Leaving out all pictures, reproduce the entries below exactly, from the first line through the line that contains "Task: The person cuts".

** ENTRIES PROVIDED follows **

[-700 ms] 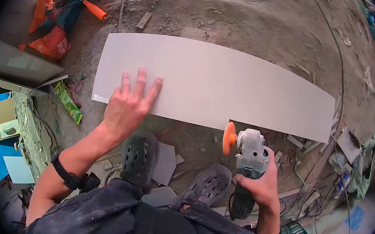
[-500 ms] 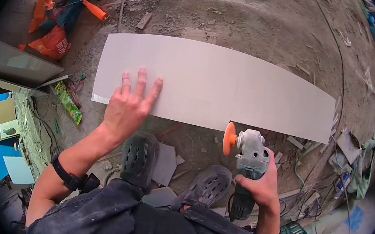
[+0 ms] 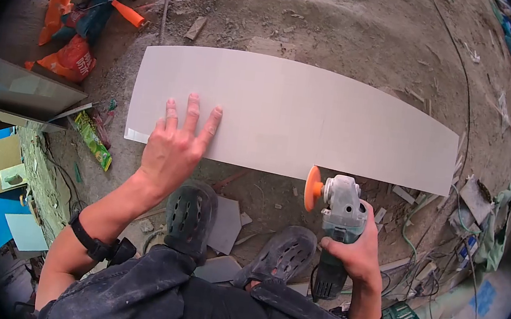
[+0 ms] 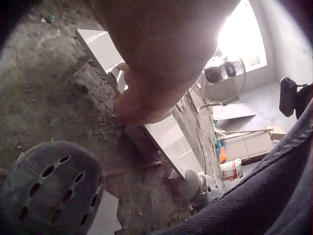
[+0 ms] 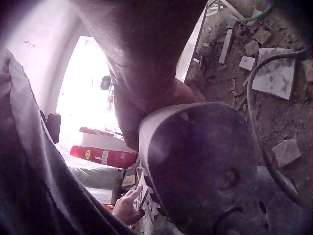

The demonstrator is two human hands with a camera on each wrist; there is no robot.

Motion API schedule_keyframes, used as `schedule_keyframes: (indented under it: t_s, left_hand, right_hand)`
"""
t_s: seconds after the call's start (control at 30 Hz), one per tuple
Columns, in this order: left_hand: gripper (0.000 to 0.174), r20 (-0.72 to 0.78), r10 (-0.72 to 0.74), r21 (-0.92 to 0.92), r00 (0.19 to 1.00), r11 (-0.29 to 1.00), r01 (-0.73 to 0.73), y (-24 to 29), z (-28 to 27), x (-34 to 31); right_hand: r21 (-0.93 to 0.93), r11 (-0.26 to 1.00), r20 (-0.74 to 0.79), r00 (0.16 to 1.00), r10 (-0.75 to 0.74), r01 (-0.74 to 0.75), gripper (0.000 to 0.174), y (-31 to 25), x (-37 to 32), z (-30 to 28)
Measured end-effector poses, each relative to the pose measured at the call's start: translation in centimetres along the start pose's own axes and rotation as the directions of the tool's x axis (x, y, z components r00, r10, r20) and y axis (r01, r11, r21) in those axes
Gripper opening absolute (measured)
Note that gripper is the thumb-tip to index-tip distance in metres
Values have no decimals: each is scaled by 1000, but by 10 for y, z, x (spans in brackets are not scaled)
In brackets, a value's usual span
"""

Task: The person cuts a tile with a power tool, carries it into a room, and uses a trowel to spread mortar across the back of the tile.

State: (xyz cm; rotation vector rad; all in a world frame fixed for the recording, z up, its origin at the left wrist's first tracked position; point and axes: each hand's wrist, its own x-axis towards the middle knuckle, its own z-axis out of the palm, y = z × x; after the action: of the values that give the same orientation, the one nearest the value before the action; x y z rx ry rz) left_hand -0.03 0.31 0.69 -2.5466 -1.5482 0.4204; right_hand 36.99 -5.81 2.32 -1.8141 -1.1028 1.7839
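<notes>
A long pale tile (image 3: 286, 109) with a notch cut into its near edge lies in front of me. My left hand (image 3: 174, 144) rests on its left part, fingers spread and straight on the smooth face. In my right hand (image 3: 360, 250) I grip an angle grinder (image 3: 344, 210) by its body, the head pointing away from me. Its orange disc (image 3: 312, 189) stands upright at the near edge, by the notch's left corner. The right wrist view shows the rear of the grinder (image 5: 200, 161) up close, hiding most of the gripping fingers.
Dusty clogs (image 3: 191, 218) stand just below the tile, among broken tile pieces (image 3: 225, 224). Orange bags (image 3: 72, 60) and leaning panels (image 3: 30, 90) are at the left. Cables (image 3: 426, 292) and scraps litter the right side. A fan (image 4: 224, 78) shows in the left wrist view.
</notes>
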Motion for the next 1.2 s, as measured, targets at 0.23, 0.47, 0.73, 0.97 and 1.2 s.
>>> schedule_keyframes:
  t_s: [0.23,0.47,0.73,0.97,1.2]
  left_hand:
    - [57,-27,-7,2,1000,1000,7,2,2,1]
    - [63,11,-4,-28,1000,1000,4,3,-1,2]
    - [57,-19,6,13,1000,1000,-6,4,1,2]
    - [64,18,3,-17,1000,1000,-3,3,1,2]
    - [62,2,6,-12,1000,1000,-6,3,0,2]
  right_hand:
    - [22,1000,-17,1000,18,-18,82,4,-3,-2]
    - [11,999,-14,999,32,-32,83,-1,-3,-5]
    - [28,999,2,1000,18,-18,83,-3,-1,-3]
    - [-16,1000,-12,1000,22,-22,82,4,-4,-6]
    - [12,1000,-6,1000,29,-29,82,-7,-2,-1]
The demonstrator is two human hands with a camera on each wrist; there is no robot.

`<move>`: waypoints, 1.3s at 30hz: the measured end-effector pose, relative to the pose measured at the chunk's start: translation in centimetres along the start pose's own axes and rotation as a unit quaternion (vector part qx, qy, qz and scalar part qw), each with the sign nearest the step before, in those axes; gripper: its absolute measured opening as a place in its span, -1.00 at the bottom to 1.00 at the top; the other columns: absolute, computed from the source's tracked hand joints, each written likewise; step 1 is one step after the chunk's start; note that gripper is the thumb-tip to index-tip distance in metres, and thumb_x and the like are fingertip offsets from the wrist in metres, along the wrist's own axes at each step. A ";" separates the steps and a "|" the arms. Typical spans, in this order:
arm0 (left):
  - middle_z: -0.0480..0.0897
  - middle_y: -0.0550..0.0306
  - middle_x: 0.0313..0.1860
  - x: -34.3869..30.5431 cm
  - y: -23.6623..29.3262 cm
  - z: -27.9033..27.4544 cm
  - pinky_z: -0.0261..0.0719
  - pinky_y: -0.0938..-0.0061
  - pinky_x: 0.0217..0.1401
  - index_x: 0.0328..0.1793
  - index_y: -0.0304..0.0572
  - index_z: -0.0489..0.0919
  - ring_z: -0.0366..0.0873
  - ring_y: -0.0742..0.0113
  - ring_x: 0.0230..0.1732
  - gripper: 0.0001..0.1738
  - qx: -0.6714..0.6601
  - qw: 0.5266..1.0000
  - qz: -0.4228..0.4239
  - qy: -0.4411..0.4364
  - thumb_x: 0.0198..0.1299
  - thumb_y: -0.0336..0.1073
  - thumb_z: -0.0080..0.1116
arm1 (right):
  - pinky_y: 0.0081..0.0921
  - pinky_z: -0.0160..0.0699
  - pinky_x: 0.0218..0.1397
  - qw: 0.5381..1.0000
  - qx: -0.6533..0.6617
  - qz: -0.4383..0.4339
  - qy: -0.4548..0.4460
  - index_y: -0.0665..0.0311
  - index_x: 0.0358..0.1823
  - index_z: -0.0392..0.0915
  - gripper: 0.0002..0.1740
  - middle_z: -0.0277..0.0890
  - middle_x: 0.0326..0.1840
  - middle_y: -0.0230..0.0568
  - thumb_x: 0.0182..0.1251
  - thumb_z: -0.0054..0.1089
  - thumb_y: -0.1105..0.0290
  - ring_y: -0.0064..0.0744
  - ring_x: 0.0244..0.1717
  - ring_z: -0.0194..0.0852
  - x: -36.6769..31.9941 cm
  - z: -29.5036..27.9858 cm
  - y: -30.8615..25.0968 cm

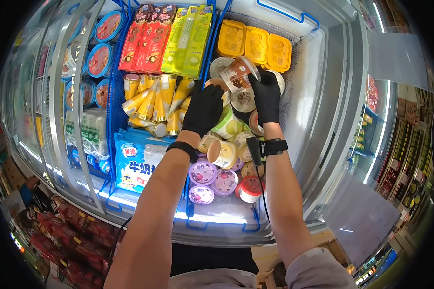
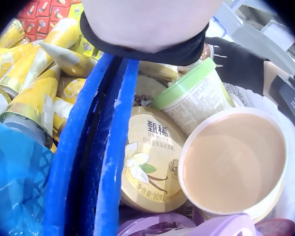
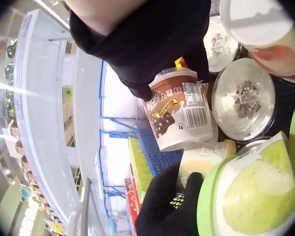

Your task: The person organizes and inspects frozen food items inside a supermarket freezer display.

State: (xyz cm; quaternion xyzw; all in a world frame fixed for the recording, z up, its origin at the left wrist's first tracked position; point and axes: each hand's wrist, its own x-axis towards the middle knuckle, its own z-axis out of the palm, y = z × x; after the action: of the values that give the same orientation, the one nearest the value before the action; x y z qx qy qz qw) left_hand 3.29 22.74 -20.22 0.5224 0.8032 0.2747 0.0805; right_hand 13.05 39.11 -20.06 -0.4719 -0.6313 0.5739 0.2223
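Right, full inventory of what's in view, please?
Freezer: 1, white, centre
Baskets: at least 2, blue, inside freezer
Blue-rimmed tubs: several, reddish tops, far left
Boxes: many, red and green, far end, left
Cones: many, yellow, nearer than the boxes
Blue bag: at least 1, blue, near end, left
Yellow tubs: 3, yellow, far end, right
Brown cup: 1, brown and white, by the yellow tubs
Clear-lidded tubs: at least 2, whitish, beside it
Green cup: at least 1, green and white, middle right
Purple tubs: at least 3, purple, near end
Red tub: 1, red, beside them
Shelves: several, colours unclear, right edge
Left hand: 1, black-gloved, beside cones
Right hand: 1, black-gloved, holding brown cup
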 end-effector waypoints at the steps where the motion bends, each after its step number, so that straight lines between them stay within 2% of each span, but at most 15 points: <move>1: 0.57 -0.05 -0.04 0.2 0.0 -0.2 0.11 0.04 0.45 0.04 -0.20 0.49 0.49 0.02 0.06 -0.69 0.001 1.000 -0.001 0.003 0.14 -0.36 0.07 | -0.50 0.44 -0.13 0.999 -0.024 -0.047 -0.001 0.39 -0.07 0.49 -0.56 0.57 -0.24 -0.18 0.09 0.37 0.28 -0.43 -0.26 0.48 -0.1 0.5 -0.5; 3: 0.56 -0.05 -0.01 0.3 0.2 -0.5 0.14 0.07 0.43 0.07 -0.19 0.48 0.48 0.03 0.06 -0.67 0.000 1.000 0.014 -0.001 0.15 -0.35 0.06 | -0.49 0.43 -0.11 0.990 -0.078 -0.119 0.005 0.33 -0.09 0.51 -0.63 0.57 -0.22 -0.21 0.11 0.35 0.31 -0.42 -0.24 0.47 -0.5 1.1 -1.3; 6: 0.56 0.02 -0.15 0.3 0.3 -0.4 0.17 0.12 0.36 -0.15 -0.19 0.49 0.47 0.11 0.02 -0.80 -0.009 1.000 0.007 0.022 0.08 -0.37 0.02 | -0.49 0.43 -0.10 0.990 -0.006 -0.141 0.017 0.34 -0.11 0.52 -0.66 0.57 -0.21 -0.20 0.14 0.33 0.33 -0.42 -0.24 0.47 -0.4 1.3 -1.5; 10: 0.56 0.03 -0.15 0.2 0.2 -0.6 0.20 0.15 0.32 -0.19 -0.19 0.49 0.48 0.15 0.01 -0.82 -0.002 0.999 0.018 0.045 0.05 -0.38 0.04 | -0.56 0.43 -0.10 0.992 0.025 -0.116 0.042 0.39 -0.09 0.48 -0.69 0.53 -0.19 -0.20 0.23 0.25 0.35 -0.44 -0.21 0.48 0.4 1.3 -1.2; 12: 0.56 0.03 -0.14 0.3 0.3 -0.9 0.30 0.22 0.26 -0.15 -0.20 0.50 0.48 0.16 0.02 -0.77 0.018 1.000 0.000 -0.014 0.01 -0.40 0.07 | -0.37 0.59 0.07 0.966 0.247 0.056 -0.044 0.39 0.04 0.41 -0.71 0.46 -0.04 -0.15 0.36 0.06 0.39 -0.34 0.00 0.48 0.0 0.9 -1.8; 14: 0.56 0.03 -0.15 -0.1 0.2 -0.3 0.34 0.27 0.22 -0.13 -0.21 0.50 0.48 0.16 0.03 -0.74 0.000 1.000 -0.006 0.012 -0.01 -0.40 0.08 | -0.17 0.58 0.17 0.900 0.381 0.138 -0.161 0.37 0.14 0.34 -0.67 0.42 0.07 -0.13 0.43 -0.07 0.37 -0.24 0.12 0.45 0.4 0.7 -1.4; 18: 0.56 0.02 -0.15 0.5 0.5 -1.0 0.45 0.39 0.11 -0.08 -0.23 0.51 0.47 0.15 0.05 -0.67 -0.004 0.999 0.022 0.029 -0.05 -0.42 0.09 | -0.13 0.47 0.26 0.859 0.420 0.211 -0.202 0.31 0.21 0.31 -0.63 0.42 0.15 -0.18 0.47 -0.14 0.31 -0.24 0.19 0.41 0.1 0.8 0.0; 26: 0.56 0.05 -0.14 0.1 0.2 -0.1 0.22 0.18 0.33 -0.14 -0.23 0.52 0.45 0.17 0.05 -0.75 0.009 1.000 0.016 0.008 0.00 -0.40 0.05 | -0.26 0.43 0.28 0.971 0.098 0.022 -0.219 0.33 0.16 0.37 -0.66 0.48 0.09 -0.21 0.41 -0.06 0.39 -0.33 0.17 0.42 -1.6 1.0 -0.2; 28: 0.55 0.03 -0.17 0.0 -0.1 0.1 0.24 0.18 0.31 -0.15 -0.23 0.52 0.46 0.13 0.01 -0.77 -0.003 0.997 0.034 0.070 0.04 -0.39 0.03 | -0.56 0.47 0.10 0.978 -0.017 -0.046 -0.204 0.44 0.04 0.44 -0.63 0.55 -0.01 -0.21 0.18 0.21 0.61 -0.51 0.01 0.48 -2.3 1.0 -1.6; 29: 0.55 0.03 -0.17 -0.1 -0.2 0.2 0.24 0.18 0.31 -0.15 -0.23 0.52 0.46 0.13 0.01 -0.77 -0.001 0.997 0.035 0.069 0.04 -0.39 0.03 | -0.59 0.47 0.07 0.941 0.270 0.057 -0.197 0.44 0.01 0.45 -0.66 0.57 -0.10 -0.21 0.17 0.21 0.60 -0.51 -0.06 0.50 -1.8 1.6 0.1; 33: 0.54 0.00 -0.19 -0.1 -0.1 0.3 0.25 0.16 0.30 -0.13 -0.22 0.51 0.48 0.08 -0.04 -0.78 -0.053 0.998 -0.015 0.019 0.09 -0.38 0.01 | -0.59 0.48 0.04 0.984 0.093 -0.004 -0.154 0.46 0.03 0.43 -0.64 0.58 -0.15 -0.22 0.17 0.19 0.62 -0.50 -0.09 0.52 -1.8 0.2 1.7; 35: 0.54 -0.01 -0.19 -0.1 0.0 0.0 0.26 0.16 0.29 -0.12 -0.22 0.51 0.49 0.07 -0.05 -0.79 -0.048 0.999 -0.020 0.010 0.10 -0.38 0.00 | -0.58 0.48 0.03 0.941 0.304 0.039 -0.142 0.46 0.03 0.43 -0.63 0.59 -0.14 -0.21 0.15 0.20 0.62 -0.48 -0.09 0.53 -2.2 0.0 1.5; 36: 0.56 -0.03 -0.12 -0.1 -0.1 -0.1 0.31 0.16 0.25 -0.05 -0.21 0.51 0.50 0.03 -0.04 -0.74 -0.050 0.998 -0.021 0.011 0.11 -0.37 0.04 | -0.58 0.48 0.03 0.941 0.304 0.040 -0.142 0.46 0.03 0.43 -0.63 0.59 -0.14 -0.21 0.15 0.20 0.62 -0.48 -0.09 0.53 -2.4 -0.1 1.4; 38: 0.57 -0.05 -0.04 -0.3 -0.2 0.1 0.36 0.17 0.21 0.02 -0.20 0.52 0.52 0.00 -0.02 -0.69 -0.052 0.998 -0.021 0.011 0.12 -0.36 0.07 | -0.54 0.47 0.05 0.988 0.094 -0.041 -0.113 0.45 0.04 0.44 -0.63 0.59 -0.08 -0.18 0.16 0.19 0.63 -0.46 -0.06 0.53 -2.9 -0.7 1.3; 39: 0.58 -0.05 -0.06 -0.3 -0.3 0.2 0.34 0.17 0.23 0.02 -0.19 0.53 0.52 -0.01 -0.02 -0.69 -0.055 0.998 -0.010 0.033 0.12 -0.36 0.08 | -0.54 0.47 0.05 0.989 0.093 -0.041 -0.110 0.45 0.04 0.44 -0.63 0.59 -0.08 -0.18 0.16 0.19 0.63 -0.46 -0.06 0.53 -3.2 -1.0 1.3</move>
State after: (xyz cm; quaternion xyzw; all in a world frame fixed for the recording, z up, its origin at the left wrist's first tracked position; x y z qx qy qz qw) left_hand 3.25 22.49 -20.55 0.4999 0.7942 0.3348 0.0853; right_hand 15.76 36.77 -20.22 -0.3571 -0.6142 0.6691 0.2178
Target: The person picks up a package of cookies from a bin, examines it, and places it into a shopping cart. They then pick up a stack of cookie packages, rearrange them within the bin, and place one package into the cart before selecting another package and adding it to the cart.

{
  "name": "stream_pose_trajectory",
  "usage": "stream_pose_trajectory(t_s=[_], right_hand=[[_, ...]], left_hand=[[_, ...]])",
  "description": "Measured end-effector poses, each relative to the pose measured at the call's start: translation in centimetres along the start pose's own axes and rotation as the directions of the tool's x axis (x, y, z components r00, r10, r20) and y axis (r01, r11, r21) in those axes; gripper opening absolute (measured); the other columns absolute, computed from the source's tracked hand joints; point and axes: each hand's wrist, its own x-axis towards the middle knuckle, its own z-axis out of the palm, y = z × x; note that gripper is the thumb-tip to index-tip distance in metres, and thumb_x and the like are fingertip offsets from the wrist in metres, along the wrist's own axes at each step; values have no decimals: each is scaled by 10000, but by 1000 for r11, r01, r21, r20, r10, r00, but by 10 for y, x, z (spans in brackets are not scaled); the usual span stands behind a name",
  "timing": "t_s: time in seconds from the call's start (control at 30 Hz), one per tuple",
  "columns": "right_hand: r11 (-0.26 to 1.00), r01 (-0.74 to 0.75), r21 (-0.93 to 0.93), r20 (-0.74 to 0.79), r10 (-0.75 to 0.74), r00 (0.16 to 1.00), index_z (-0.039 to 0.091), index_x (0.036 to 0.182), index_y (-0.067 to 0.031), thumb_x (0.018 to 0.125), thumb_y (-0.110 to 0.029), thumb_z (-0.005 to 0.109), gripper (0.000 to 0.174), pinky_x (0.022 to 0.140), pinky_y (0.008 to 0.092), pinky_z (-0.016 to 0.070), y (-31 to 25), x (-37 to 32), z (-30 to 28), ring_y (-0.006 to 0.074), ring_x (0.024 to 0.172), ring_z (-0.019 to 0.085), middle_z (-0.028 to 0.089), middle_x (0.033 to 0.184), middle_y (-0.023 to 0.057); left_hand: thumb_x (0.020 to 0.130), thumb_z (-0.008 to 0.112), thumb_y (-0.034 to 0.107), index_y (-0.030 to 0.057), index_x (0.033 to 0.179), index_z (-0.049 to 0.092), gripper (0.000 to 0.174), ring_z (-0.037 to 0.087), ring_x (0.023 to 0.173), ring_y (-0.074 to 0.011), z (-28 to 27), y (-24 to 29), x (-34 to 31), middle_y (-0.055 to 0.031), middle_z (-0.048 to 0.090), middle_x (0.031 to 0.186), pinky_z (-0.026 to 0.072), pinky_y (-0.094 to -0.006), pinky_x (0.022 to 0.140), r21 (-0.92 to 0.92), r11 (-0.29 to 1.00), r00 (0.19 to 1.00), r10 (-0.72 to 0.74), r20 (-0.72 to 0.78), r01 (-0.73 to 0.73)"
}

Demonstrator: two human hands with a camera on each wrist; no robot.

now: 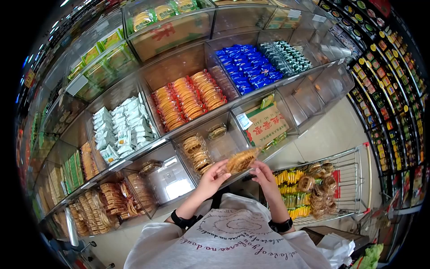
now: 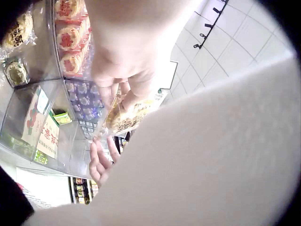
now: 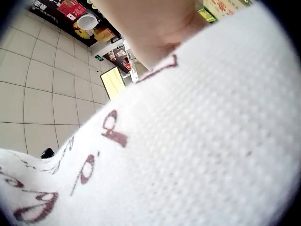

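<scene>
A clear-wrapped packet of round golden-brown biscuits is held up in front of the person's chest, over the front bins. The left hand grips its left end between thumb and fingers. At its right end, the right hand has thumb and fingertips on the wrapper. In the left wrist view, the left hand holds the packet from above, while the right hand is at the clear wrapper's end. The right wrist view is mostly shirt, with the right hand's fingers hidden.
Similar packets lie in the bin just ahead. Farther back are bins of orange biscuits, blue packets and white packets. A shopping cart with yellow, green and brown packets stands at the right, near tall shelves.
</scene>
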Motion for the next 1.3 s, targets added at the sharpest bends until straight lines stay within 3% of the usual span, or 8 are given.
stream_pose_trajectory(t_s=[0.13,0.27,0.37,0.7,0.83,0.9,1.07,1.3], right_hand=[[893,-260,366,404,99,909,268,1167,-52,817,-461,246,539,795,322,372,5,-2,-8,207,967,445,397,1123,100],[638,-284,716,328,52,943,224,1205,-54,809,-475,241,578,893,375,297,5,-14,-6,234,1105,322,320,1201,108],[801,-225,554,236,108,966,240,1196,-42,825,-398,310,519,888,348,304,7,-20,-8,209,1086,346,335,1190,93],[830,-203,519,101,176,979,318,1133,9,783,-246,413,443,855,328,343,4,-24,-9,211,1000,433,429,1099,120],[760,-210,615,138,158,978,292,1154,3,771,-219,439,466,871,343,326,3,-22,-3,218,1026,412,407,1123,121],[811,-102,576,218,-33,975,244,1186,-16,751,-185,473,520,890,361,302,1,-17,-1,230,1071,365,362,1163,117],[847,-71,527,278,-93,956,143,1234,-89,711,-251,554,685,924,383,246,-16,-18,13,211,1127,284,248,1229,97],[805,-212,554,327,24,945,202,1203,-39,733,-278,546,630,880,309,308,-5,-6,7,161,1063,363,338,1176,73]], left_hand=[[731,492,-17,33,1015,504,289,445,989,-161,5,14,-1,-80,504,1044,347,-258,827,188,980,995,52,80,-66],[668,502,-61,73,839,606,242,411,1036,-238,9,30,2,-46,532,1004,327,-331,864,493,765,901,270,339,-415],[650,497,-73,77,817,610,251,398,1048,-226,11,35,3,-32,527,1015,326,-324,862,511,718,870,286,402,-473],[635,599,17,61,802,585,173,390,1049,-231,15,39,6,-50,515,1019,306,-338,873,469,745,856,265,444,-474],[627,647,86,69,1002,480,411,370,1067,-208,17,32,3,-99,388,1134,293,-318,883,485,793,928,286,237,-368],[650,641,141,80,1082,415,492,384,1038,-199,13,15,5,-88,407,1111,324,-317,840,398,904,980,191,-55,-154],[752,522,49,79,1216,155,593,478,741,-88,3,-3,6,-61,504,832,373,-207,683,75,996,996,-33,-82,39],[727,543,10,92,1224,148,640,394,573,-25,10,5,5,7,466,665,330,-148,538,-80,997,985,-19,-173,5]])
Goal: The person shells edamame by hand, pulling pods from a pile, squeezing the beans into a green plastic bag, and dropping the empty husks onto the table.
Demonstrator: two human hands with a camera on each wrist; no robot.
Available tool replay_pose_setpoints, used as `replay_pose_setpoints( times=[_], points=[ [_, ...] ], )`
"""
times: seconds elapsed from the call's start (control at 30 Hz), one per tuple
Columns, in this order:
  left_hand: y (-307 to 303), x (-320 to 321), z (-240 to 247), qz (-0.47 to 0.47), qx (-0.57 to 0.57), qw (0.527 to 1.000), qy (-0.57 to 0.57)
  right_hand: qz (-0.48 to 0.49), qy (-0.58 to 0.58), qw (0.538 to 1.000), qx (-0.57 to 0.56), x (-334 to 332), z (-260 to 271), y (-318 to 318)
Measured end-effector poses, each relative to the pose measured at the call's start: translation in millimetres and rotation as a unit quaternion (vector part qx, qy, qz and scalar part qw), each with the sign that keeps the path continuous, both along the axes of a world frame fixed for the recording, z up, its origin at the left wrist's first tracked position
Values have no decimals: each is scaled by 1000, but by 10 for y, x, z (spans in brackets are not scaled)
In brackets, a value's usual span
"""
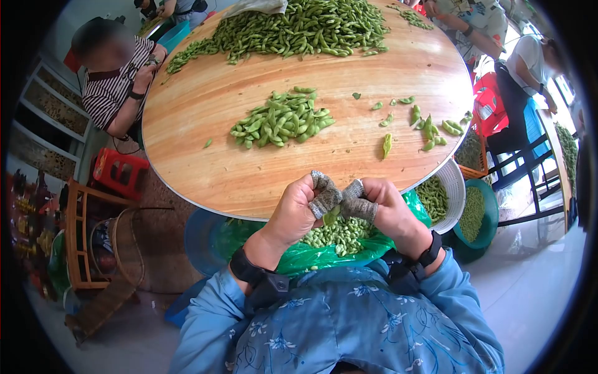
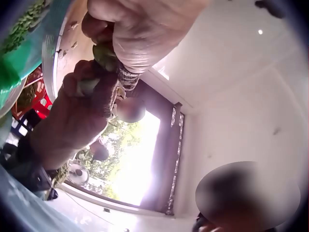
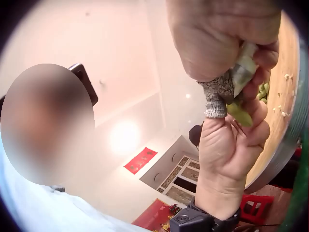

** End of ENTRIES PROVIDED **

◆ **OUTPUT BELOW**:
[-700 ms] 
[-500 ms] 
[+0 ms] 
[+0 ms] 
[+0 ms] 

The demonstrator is two human hands with a camera on each wrist; there is no robot.

Motion API schedule_keyframes, used as `schedule_keyframes: (indented under it: t_s, left_hand, right_hand)`
"""
t_s: seconds after the call's start (control at 30 Hz), one per tuple
Columns, in this order: left_hand: gripper (0.000 to 0.174), r20 (-0.72 to 0.78), r10 (-0.72 to 0.74), r21 (-0.92 to 0.92), r00 (0.19 to 1.00), r11 (-0.29 to 1.00), r01 (-0.73 to 0.73), y (-24 to 29), z (-28 to 27), x (-34 to 31); right_hand: r21 (-0.93 to 0.93), r11 (-0.26 to 1.00), r20 (-0.74 to 0.79), r00 (0.16 to 1.00), r10 (-0.75 to 0.74), r01 (-0.74 to 0.75), gripper (0.000 to 0.174), y (-31 to 25), x (-37 to 32), z (-30 to 28)
Measured end-effector poses, each relative to the pose measured at the call's start: translation in centimetres along the start pose's own axes and rotation as the directions of the tool's x axis (x, y, z components r00, r10, r20) and y axis (r01, r11, r21) in those axes
Gripper opening absolute (measured)
Note that gripper is the thumb-tip to index-tip distance in metres
Values have no decimals: each is scaled by 1000, but by 10 for y, z, x (spans in brackets are not scaled)
In brackets, a value's usual span
"""

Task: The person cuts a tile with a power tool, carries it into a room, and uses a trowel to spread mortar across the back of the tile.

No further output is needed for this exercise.